DATA:
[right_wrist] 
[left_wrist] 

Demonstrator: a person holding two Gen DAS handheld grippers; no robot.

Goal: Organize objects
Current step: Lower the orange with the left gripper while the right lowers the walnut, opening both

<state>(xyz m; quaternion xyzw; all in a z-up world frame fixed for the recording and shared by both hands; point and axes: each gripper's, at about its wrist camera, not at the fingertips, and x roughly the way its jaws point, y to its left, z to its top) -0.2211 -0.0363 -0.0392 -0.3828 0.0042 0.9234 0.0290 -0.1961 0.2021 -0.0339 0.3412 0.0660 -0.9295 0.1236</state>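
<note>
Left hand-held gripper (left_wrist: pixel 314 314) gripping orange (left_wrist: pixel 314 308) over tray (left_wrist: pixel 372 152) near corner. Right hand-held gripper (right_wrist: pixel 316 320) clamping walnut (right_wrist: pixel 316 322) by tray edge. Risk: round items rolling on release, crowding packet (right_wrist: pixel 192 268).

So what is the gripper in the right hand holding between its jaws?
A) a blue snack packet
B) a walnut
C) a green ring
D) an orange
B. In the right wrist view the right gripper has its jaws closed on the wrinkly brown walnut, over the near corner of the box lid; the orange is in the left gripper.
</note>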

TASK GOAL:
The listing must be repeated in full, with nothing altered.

WRITTEN ANSWER:
[right_wrist] 
[left_wrist] 

Demonstrator: a person holding two Gen DAS handheld grippers; no robot.

Goal: Organize objects
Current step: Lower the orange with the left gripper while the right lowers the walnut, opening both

<state>(xyz m; quaternion xyzw; all in a z-up world frame fixed for the recording and shared by both hands; point and axes: each gripper's, at about its wrist camera, not at the fingertips, and x roughly the way its jaws point, y to its left, z to its top) -0.2211 -0.0363 -0.0392 -0.3828 0.0042 0.9234 0.0290 -0.1961 0.2021 -0.0339 0.3412 0.0660 -0.9295 0.1236</state>
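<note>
Left hand-held gripper (left_wrist: pixel 314 314) gripping orange (left_wrist: pixel 314 308) over tray (left_wrist: pixel 372 152) near corner. Right hand-held gripper (right_wrist: pixel 316 320) clamping walnut (right_wrist: pixel 316 322) by tray edge. Risk: round items rolling on release, crowding packet (right_wrist: pixel 192 268).

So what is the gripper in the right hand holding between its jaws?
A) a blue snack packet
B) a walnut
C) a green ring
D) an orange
B. In the right wrist view the right gripper has its jaws closed on the wrinkly brown walnut, over the near corner of the box lid; the orange is in the left gripper.
</note>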

The exercise requires no additional content.